EXERCISE REQUIREMENTS: For the data below, transcribe the part that opens with the line containing "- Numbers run" and closes with the line containing "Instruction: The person", exactly and with no pictures.

SUPPLIED DATA:
=== Begin Enclosure ===

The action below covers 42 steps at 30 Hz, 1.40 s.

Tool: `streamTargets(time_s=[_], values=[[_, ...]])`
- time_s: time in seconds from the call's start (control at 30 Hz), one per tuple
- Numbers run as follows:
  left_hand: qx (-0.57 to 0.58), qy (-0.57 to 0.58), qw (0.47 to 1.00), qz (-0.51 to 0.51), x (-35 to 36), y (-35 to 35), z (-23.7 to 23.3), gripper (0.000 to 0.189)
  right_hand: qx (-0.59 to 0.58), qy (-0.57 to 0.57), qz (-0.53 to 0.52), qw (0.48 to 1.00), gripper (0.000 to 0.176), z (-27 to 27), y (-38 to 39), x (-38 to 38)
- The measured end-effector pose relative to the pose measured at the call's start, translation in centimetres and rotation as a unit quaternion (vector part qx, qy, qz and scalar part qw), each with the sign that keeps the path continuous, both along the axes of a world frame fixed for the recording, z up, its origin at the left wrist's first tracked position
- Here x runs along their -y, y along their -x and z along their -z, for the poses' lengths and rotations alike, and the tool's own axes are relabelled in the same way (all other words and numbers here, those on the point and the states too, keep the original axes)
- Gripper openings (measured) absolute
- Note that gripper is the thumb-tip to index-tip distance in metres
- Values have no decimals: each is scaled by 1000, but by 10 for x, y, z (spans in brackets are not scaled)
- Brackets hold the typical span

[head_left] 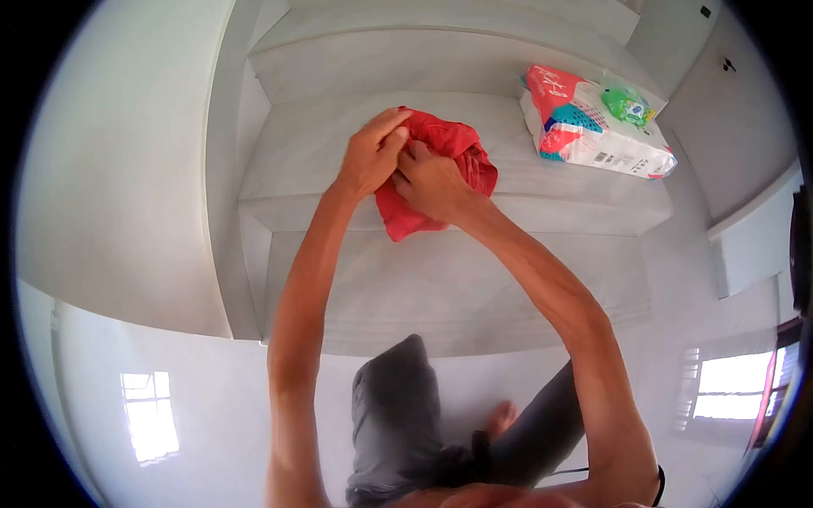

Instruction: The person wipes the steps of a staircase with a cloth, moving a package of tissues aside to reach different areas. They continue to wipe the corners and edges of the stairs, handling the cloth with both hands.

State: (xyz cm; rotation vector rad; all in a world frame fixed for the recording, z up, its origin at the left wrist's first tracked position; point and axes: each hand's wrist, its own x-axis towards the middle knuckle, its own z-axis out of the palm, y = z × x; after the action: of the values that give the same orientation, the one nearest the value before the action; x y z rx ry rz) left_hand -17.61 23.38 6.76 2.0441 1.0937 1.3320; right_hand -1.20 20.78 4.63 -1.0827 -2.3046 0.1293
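Note:
A crumpled red cloth (461, 144) lies bunched on the white step, with its lower corner hanging over the step's front edge. My left hand (374, 154) is on the cloth's left side, its fingers bent and closed on the fabric. Close beside it, my right hand (434, 182) rests over the middle of the bundle with curled fingers gripping the red material. The fingers of both hands nearly meet, and the fingertips are partly hidden in the folds.
To the right on the same step sits a plastic-wrapped white, red and blue package (593, 135), with a small green plastic packet (627, 106) on top. White steps (457, 279) rise in front of me. A white wall panel (127, 152) stands at left.

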Motion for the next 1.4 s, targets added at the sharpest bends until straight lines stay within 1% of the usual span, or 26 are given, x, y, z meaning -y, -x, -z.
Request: streamTargets(time_s=[0.03, 0.07, 0.1, 0.13, 0.17, 0.23, 0.3, 0.4, 0.43, 0.47, 0.5, 0.57, 0.6, 0.67, 0.7, 0.8, 0.87, 0.9, 1.0, 1.1, 1.2, 1.27, 1.3, 1.37, 1.4], values=[[6, 36, 999, 32, -18, -6, 9, 33, 15, 16, 25, 999, 34, -8, -6, 16], [-48, 7, 996, 73, -32, -14, 14, 34, 56, -48, 22, 997, 43, -6, -12, 26], [-103, -21, 988, 113, -43, -23, 17, 36, 72, -25, 45, 996, 44, -7, -19, 26], [-102, -1, 988, 120, -48, -35, 18, 36, 84, 1, 68, 994, 44, -7, -27, 25], [-102, 22, 987, 124, -50, -47, 21, 35, 95, 29, 87, 991, 45, -5, -34, 25], [-177, -6, 983, 37, -61, -62, 38, 34, 76, 26, 63, 995, 42, -8, -57, 21], [-155, -30, 987, 41, -67, -69, 38, 32, 93, 26, 63, 993, 38, -13, -72, 12], [-85, -48, 993, 68, -76, -74, 53, 33, 128, -70, 163, 976, 40, -11, -88, 0], [-58, -52, 994, 78, -81, -74, 56, 34, 157, -116, 210, 958, 41, -10, -101, -7], [-71, -81, 992, 70, -76, -76, 60, 42, 182, -163, 255, 936, 43, -6, -117, -16], [-108, -96, 989, 36, -66, -81, 61, 43, 205, -208, 296, 910, 44, 0, -124, -23], [-183, -121, 975, -35, -51, -92, 59, 47, 145, -141, 298, 933, 46, 24, -119, -35], [-182, -119, 975, -50, -57, -98, 60, 48, 117, -108, 300, 941, 47, 30, -115, -41], [-177, -112, 975, -78, -75, -108, 69, 51, 126, -47, 331, 934, 47, 24, -100, -51], [-177, -110, 975, -76, -84, -110, 73, 50, 132, -17, 347, 928, 46, 22, -94, -56], [-179, -123, 973, -74, -124, -108, 73, 49, 96, -112, 356, 923, 43, 47, -106, -96], [-177, -135, 972, -79, -147, -109, 82, 48, 97, -105, 351, 925, 40, 57, -97, -121], [-175, -115, 974, -82, -151, -107, 78, 47, 96, -102, 354, 925, 38, 58, -94, -132], [-162, -67, 981, -83, -157, -80, 60, 42, 101, -59, 419, 900, 35, 34, -50, -135], [-183, -92, 971, -124, -151, -56, 59, 40, 128, -60, 391, 910, 34, 34, -35, -148], [-177, -67, 967, -168, -146, -16, 57, 40, 92, -175, 320, 927, 35, 54, -5, -164], [-222, -38, 951, -213, -138, 24, 54, 39, 85, -139, 286, 944, 35, 44, 39, -163], [-210, -39, 945, -246, -132, 45, 56, 39, 82, -120, 270, 952, 36, 41, 62, -159], [-201, -70, 938, -274, -122, 92, 67, 40, 98, -124, 229, 960, 38, 39, 107, -156], [-184, -137, 918, -324, -116, 111, 73, 32, 80, -136, 203, 966, 38, 39, 127, -152]])
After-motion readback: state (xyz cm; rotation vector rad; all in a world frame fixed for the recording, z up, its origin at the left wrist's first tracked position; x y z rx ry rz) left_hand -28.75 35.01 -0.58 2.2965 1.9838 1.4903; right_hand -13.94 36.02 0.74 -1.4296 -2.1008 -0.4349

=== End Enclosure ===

REPLY TO THE EXERCISE:
- Numbers run as follows:
  left_hand: qx (-0.57 to 0.58), qy (-0.57 to 0.58), qw (0.47 to 1.00), qz (-0.51 to 0.51), x (-35 to 36), y (-35 to 35), z (-23.7 to 23.3), gripper (0.000 to 0.189)
  right_hand: qx (-0.59 to 0.58), qy (-0.57 to 0.57), qz (-0.53 to 0.52), qw (0.48 to 1.00), gripper (0.000 to 0.176), z (-27 to 27), y (-38 to 39), x (-38 to 38)
- The measured end-effector pose relative to the pose measured at the call's start, translation in centimetres and rotation as a unit quaternion (vector part qx, qy, qz and scalar part qw), each with the sign that keeps the path continuous, both along the axes of a world frame fixed for the recording, z up, its origin at the left wrist's first tracked position
- Here x runs along their -y, y along their -x and z along their -z, for the poses' lengths and rotations alike, and the tool's own axes are relabelled in the same way (all other words and numbers here, those on the point and the states too, keep the original axes)
- Gripper openings (measured) absolute
- Note that gripper is the thumb-tip to index-tip distance in metres
- Values have no decimals: each is scaled by 1000, but by 10 for x, y, z (spans in brackets are not scaled)
- Brackets hold the typical span

[head_left] 

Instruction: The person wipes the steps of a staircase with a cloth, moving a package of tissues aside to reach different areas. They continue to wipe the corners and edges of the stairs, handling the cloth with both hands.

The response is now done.